WHAT YOU NEED TO DO: The copy you return should hold every record below word for word and no images.

RECORDS FOR THIS TASK:
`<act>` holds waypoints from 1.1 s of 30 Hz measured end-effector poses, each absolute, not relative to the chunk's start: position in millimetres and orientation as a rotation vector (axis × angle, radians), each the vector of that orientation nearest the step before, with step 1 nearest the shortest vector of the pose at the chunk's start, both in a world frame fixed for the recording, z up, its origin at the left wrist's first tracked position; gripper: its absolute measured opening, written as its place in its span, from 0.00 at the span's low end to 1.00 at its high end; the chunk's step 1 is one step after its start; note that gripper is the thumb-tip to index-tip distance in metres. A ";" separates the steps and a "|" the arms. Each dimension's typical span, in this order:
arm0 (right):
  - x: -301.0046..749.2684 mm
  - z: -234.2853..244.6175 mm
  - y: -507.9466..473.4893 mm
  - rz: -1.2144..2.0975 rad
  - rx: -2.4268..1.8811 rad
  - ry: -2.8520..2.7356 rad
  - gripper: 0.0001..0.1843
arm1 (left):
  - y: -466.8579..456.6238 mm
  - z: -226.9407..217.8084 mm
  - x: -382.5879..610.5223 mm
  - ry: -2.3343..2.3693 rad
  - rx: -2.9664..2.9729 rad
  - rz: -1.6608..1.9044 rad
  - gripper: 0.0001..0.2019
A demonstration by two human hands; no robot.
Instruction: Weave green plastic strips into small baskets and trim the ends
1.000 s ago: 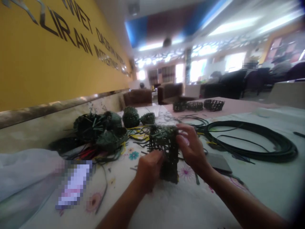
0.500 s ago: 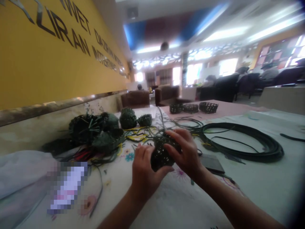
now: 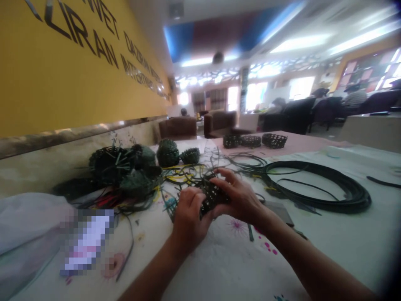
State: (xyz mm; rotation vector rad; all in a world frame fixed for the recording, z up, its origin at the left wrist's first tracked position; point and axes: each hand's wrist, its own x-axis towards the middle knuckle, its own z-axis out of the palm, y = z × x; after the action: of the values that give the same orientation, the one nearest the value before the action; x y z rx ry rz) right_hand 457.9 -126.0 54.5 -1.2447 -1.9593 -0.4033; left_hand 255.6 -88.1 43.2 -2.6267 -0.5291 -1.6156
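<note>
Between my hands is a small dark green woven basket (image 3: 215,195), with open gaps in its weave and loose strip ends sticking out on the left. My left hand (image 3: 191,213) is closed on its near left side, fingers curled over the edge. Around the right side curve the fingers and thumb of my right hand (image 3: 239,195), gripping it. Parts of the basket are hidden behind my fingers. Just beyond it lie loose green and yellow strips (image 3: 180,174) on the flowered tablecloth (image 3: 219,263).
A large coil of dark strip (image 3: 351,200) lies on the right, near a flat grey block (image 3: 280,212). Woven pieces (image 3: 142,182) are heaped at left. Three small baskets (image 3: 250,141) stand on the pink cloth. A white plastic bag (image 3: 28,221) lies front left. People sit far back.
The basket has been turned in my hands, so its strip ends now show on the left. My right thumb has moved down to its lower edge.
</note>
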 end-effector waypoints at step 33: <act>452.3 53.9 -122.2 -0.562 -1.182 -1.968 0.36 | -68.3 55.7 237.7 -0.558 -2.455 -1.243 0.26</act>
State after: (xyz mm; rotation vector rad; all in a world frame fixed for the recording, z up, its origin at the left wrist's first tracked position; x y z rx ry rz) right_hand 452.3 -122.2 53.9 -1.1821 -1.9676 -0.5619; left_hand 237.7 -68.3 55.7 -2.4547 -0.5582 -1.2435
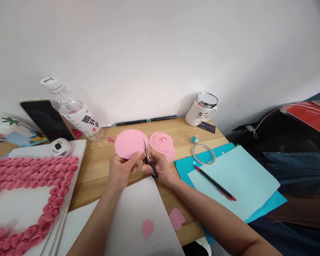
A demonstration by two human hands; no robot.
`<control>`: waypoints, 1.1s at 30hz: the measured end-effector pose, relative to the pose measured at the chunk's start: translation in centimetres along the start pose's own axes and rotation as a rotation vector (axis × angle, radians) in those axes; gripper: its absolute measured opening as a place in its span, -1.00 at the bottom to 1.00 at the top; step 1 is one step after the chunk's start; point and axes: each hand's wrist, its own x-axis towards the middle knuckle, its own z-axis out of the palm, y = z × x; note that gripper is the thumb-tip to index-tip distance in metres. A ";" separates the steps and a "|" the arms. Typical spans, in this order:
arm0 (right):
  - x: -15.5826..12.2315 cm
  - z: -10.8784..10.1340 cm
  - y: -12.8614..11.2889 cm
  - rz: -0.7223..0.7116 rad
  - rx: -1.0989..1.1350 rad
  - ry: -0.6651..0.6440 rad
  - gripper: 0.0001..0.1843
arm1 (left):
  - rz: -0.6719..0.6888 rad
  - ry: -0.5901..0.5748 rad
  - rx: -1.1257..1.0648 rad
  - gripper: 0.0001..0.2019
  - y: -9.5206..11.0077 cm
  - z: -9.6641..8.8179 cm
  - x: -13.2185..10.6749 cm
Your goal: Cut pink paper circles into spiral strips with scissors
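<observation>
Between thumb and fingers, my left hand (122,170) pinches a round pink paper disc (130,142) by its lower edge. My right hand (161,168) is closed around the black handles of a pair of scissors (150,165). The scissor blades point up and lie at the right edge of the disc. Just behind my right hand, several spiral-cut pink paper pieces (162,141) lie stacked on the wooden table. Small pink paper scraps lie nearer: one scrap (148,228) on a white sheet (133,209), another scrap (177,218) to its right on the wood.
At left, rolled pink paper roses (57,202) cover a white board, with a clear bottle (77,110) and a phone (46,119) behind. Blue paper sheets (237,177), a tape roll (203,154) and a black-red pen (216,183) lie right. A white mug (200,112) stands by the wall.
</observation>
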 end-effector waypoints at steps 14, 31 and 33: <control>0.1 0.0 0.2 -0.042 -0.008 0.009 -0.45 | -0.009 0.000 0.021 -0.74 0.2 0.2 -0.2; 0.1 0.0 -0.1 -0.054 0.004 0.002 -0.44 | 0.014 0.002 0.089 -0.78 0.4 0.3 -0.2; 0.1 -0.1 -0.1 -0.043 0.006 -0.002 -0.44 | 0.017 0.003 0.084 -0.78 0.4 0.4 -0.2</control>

SOLUTION:
`<act>` holds waypoints from 1.1 s of 30 Hz measured end-effector poses, each absolute, not relative to the chunk's start: position in millimetres and orientation as a rotation vector (axis × angle, radians), each the vector of that orientation nearest the step before, with step 1 nearest the shortest vector of the pose at the chunk's start, both in a world frame fixed for the recording, z up, its origin at the left wrist's first tracked position; gripper: its absolute measured opening, written as its place in its span, from 0.00 at the span's low end to 1.00 at its high end; the chunk's step 1 is one step after its start; note that gripper is the thumb-tip to index-tip distance in metres. A ";" separates the steps and a "|" the arms. Each dimension's typical span, in this order:
arm0 (right):
  - x: -301.0046..749.2684 mm
  - z: -234.2853..244.6175 mm
  - y: -507.9466..473.4893 mm
  - rz: -1.2144..2.0975 rad
  - rx: -2.4268..1.8811 rad
  - ry: -2.8520..2.7356 rad
  - gripper: 0.0001..0.1843
arm1 (left):
  - y: -466.8579..456.6238 mm
  - z: -226.9407..217.8084 mm
  - x: -382.5879..610.5223 mm
  - ry: -2.3343..2.3693 rad
  - rx: -2.9664..2.9729 rad
  - rz: -1.6608..1.9044 rad
  - gripper: 0.0001..0.2019
A demonstration by two human hands; no robot.
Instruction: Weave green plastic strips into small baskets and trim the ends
1.000 s ago: 
0.500 s ago: 
now: 
State: (xyz mm; rotation vector rad; all in a world frame fixed for the recording, z up, its origin at the left wrist's first tracked position; point and axes: each hand's wrist, its own x-axis towards the middle knuckle, its own z-axis out of the palm, y = z × x; after the action: of the values that give the same orientation, the one nearest the value before the action; x y z rx ry rz) right_hand 457.9 -126.0 54.5 -1.2447 -1.9593 -0.4033; left_hand 255.6 -88.1 43.2 -2.6267 -0.5291 -1.6156
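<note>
Between my hands is a small dark green woven basket (image 3: 215,195), with open gaps in its weave and loose strip ends sticking out on the left. My left hand (image 3: 191,213) is closed on its near left side, fingers curled over the edge. Around the right side curve the fingers and thumb of my right hand (image 3: 239,195), gripping it. Parts of the basket are hidden behind my fingers. Just beyond it lie loose green and yellow strips (image 3: 180,174) on the flowered tablecloth (image 3: 219,263).
A large coil of dark strip (image 3: 351,200) lies on the right, near a flat grey block (image 3: 280,212). Woven pieces (image 3: 142,182) are heaped at left. Three small baskets (image 3: 250,141) stand on the pink cloth. A white plastic bag (image 3: 28,221) lies front left. People sit far back.
The basket has been turned in my hands, so its strip ends now show on the left. My right thumb has moved down to its lower edge.
</note>
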 end-effector waypoints at step 33: <act>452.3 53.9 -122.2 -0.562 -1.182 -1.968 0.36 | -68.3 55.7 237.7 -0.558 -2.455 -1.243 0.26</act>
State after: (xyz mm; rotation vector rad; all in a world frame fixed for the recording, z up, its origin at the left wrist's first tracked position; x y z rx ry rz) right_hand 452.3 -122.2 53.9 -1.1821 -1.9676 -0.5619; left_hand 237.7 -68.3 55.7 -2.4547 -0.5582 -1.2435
A demonstration by two human hands; no robot.
`<control>`: waypoints, 1.1s at 30hz: the measured end-effector pose, relative to the pose measured at the chunk's start: translation in centimetres along the start pose's own axes and rotation as a rotation vector (axis × angle, radians) in those axes; gripper: its absolute measured opening as a place in its span, -1.00 at the bottom to 1.00 at the top; step 1 is one step after the chunk's start; point and axes: each hand's wrist, its own x-axis towards the middle knuckle, its own z-axis out of the palm, y = z × x; note that gripper is the thumb-tip to index-tip distance in metres. A ";" separates the steps and a "|" the arms. Typical spans, in this order:
arm0 (right):
  - x: -15.5826..12.2315 cm
  - z: -10.8784..10.1340 cm
  - y: -12.8614..11.2889 cm
  - rz: -0.7223..0.7116 rad
  - rx: -1.0989..1.1350 rad
  - ry: -0.6651..0.6440 rad
  - gripper: 0.0001..0.1843
arm1 (left):
  - rz: -0.6719..0.6888 rad
  - ry: -0.5901..0.5748 rad
  - rx: -1.1257..1.0648 rad
  - gripper: 0.0001..0.2019
  - y: -9.5206..11.0077 cm
  - z: -9.6641..8.8179 cm
  - x: -13.2185..10.6749 cm
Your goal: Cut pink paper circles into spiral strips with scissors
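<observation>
Between thumb and fingers, my left hand (122,170) pinches a round pink paper disc (130,142) by its lower edge. My right hand (161,168) is closed around the black handles of a pair of scissors (150,165). The scissor blades point up and lie at the right edge of the disc. Just behind my right hand, several spiral-cut pink paper pieces (162,141) lie stacked on the wooden table. Small pink paper scraps lie nearer: one scrap (148,228) on a white sheet (133,209), another scrap (177,218) to its right on the wood.
At left, rolled pink paper roses (57,202) cover a white board, with a clear bottle (77,110) and a phone (46,119) behind. Blue paper sheets (237,177), a tape roll (203,154) and a black-red pen (216,183) lie right. A white mug (200,112) stands by the wall.
</observation>
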 end-effector waypoints at steps 14, 31 and 33: <control>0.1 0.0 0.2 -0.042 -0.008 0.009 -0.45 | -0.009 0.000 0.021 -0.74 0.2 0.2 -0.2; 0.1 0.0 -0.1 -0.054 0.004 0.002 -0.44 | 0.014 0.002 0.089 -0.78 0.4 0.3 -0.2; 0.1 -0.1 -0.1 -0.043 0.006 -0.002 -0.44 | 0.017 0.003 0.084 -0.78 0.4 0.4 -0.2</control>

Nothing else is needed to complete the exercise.